**Dataset extract:**
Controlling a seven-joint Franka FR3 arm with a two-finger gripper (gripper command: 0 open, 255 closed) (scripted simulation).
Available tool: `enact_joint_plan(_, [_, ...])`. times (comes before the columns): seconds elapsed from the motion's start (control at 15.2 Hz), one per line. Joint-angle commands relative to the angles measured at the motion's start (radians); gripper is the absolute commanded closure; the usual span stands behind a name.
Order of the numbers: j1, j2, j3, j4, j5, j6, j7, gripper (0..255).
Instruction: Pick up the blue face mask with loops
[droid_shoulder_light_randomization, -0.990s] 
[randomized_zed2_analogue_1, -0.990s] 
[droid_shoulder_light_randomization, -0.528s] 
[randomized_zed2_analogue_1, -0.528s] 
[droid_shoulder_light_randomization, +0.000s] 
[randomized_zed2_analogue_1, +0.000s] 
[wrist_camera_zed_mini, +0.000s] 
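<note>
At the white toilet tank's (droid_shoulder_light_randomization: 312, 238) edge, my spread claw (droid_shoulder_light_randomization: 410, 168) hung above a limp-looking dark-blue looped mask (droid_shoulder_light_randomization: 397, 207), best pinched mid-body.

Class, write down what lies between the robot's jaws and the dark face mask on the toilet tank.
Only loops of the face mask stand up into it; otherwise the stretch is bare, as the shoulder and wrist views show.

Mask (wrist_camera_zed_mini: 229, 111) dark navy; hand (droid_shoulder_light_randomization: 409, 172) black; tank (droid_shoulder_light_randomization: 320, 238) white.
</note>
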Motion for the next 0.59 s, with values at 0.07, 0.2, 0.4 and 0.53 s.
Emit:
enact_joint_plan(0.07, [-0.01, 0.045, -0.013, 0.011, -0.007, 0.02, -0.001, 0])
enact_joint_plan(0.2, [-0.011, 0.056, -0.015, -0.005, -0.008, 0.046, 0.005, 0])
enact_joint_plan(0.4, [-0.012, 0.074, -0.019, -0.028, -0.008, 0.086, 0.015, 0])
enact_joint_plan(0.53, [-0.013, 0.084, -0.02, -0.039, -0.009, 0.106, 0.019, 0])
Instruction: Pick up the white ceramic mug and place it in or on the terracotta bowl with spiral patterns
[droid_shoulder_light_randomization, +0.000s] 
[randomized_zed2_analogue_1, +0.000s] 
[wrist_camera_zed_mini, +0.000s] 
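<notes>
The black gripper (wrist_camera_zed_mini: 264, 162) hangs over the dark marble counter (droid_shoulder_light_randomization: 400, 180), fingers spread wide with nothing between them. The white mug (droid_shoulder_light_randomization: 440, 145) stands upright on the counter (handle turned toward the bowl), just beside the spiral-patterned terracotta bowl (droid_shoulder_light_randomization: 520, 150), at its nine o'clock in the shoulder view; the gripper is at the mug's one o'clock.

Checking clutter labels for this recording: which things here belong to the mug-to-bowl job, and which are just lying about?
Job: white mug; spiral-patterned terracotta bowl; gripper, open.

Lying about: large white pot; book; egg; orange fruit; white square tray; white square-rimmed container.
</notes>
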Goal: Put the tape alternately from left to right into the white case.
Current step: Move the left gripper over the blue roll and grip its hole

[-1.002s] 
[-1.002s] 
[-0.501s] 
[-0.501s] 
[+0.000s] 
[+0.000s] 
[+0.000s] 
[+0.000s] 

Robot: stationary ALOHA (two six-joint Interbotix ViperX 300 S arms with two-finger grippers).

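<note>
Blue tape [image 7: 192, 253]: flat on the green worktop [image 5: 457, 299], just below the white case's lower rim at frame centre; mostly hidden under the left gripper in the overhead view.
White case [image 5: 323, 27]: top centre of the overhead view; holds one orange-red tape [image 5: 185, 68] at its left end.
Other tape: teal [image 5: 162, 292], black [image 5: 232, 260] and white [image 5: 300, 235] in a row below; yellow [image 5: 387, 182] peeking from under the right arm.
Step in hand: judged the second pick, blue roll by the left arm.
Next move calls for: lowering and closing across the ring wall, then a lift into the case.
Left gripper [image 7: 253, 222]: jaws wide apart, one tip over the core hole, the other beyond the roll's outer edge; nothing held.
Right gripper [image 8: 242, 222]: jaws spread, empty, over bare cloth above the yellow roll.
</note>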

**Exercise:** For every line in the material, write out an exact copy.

**Written reply:**
Controlling a seven-joint Franka FR3 arm with a two-finger gripper (gripper command: 0 open, 255 closed) (scripted simulation).
Available tool: `enact_joint_plan(_, [_, ...])`. times (comes before the columns): seconds elapsed from the motion's start (control at 15.2 Hz), one per line. Joint-angle commands relative to the angles measured at the motion's start (radians); gripper is the absolute commanded closure; the usual span stands behind a name.
Order of the numbers: j1, j2, j3, j4, j5, j6, j7, gripper (0..255).
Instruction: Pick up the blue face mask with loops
[droid_shoulder_light_randomization, -0.990s] 
[randomized_zed2_analogue_1, -0.990s] 
[droid_shoulder_light_randomization, -0.528s] 
[randomized_zed2_analogue_1, -0.528s] 
[droid_shoulder_light_randomization, +0.000s] 
[randomized_zed2_analogue_1, +0.000s] 
[wrist_camera_zed_mini, +0.000s] 
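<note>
At the white toilet tank's (droid_shoulder_light_randomization: 312, 238) edge, my spread claw (droid_shoulder_light_randomization: 410, 168) hung above a limp-looking dark-blue looped mask (droid_shoulder_light_randomization: 397, 207), best pinched mid-body.

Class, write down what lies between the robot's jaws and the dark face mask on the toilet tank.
Only loops of the face mask stand up into it; otherwise the stretch is bare, as the shoulder and wrist views show.

Mask (wrist_camera_zed_mini: 229, 111) dark navy; hand (droid_shoulder_light_randomization: 409, 172) black; tank (droid_shoulder_light_randomization: 320, 238) white.
</note>
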Motion for the next 0.59 s, with values at 0.07, 0.2, 0.4 and 0.53 s.
Emit:
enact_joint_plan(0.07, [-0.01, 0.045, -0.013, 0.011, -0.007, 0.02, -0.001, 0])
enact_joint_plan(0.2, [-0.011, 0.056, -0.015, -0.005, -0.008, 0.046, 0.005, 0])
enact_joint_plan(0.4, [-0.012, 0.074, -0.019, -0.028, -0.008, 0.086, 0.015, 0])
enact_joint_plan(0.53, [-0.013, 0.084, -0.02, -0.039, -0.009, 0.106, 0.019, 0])
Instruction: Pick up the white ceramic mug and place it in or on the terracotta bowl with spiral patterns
[droid_shoulder_light_randomization, +0.000s] 
[randomized_zed2_analogue_1, +0.000s] 
[wrist_camera_zed_mini, +0.000s] 
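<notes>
The black gripper (wrist_camera_zed_mini: 264, 162) hangs over the dark marble counter (droid_shoulder_light_randomization: 400, 180), fingers spread wide with nothing between them. The white mug (droid_shoulder_light_randomization: 440, 145) stands upright on the counter (handle turned toward the bowl), just beside the spiral-patterned terracotta bowl (droid_shoulder_light_randomization: 520, 150), at its nine o'clock in the shoulder view; the gripper is at the mug's one o'clock.

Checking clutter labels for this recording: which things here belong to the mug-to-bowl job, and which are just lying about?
Job: white mug; spiral-patterned terracotta bowl; gripper, open.

Lying about: large white pot; book; egg; orange fruit; white square tray; white square-rimmed container.
</notes>
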Goal: Put the tape alternately from left to right into the white case.
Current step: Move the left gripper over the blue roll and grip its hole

[-1.002s] 
[-1.002s] 
[-0.501s] 
[-0.501s] 
[+0.000s] 
[+0.000s] 
[+0.000s] 
[+0.000s] 

Robot: stationary ALOHA (two six-joint Interbotix ViperX 300 S arms with two-finger grippers).

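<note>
Blue tape [image 7: 192, 253]: flat on the green worktop [image 5: 457, 299], just below the white case's lower rim at frame centre; mostly hidden under the left gripper in the overhead view.
White case [image 5: 323, 27]: top centre of the overhead view; holds one orange-red tape [image 5: 185, 68] at its left end.
Other tape: teal [image 5: 162, 292], black [image 5: 232, 260] and white [image 5: 300, 235] in a row below; yellow [image 5: 387, 182] peeking from under the right arm.
Step in hand: judged the second pick, blue roll by the left arm.
Next move calls for: lowering and closing across the ring wall, then a lift into the case.
Left gripper [image 7: 253, 222]: jaws wide apart, one tip over the core hole, the other beyond the roll's outer edge; nothing held.
Right gripper [image 8: 242, 222]: jaws spread, empty, over bare cloth above the yellow roll.
</note>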

No additional answer text is required.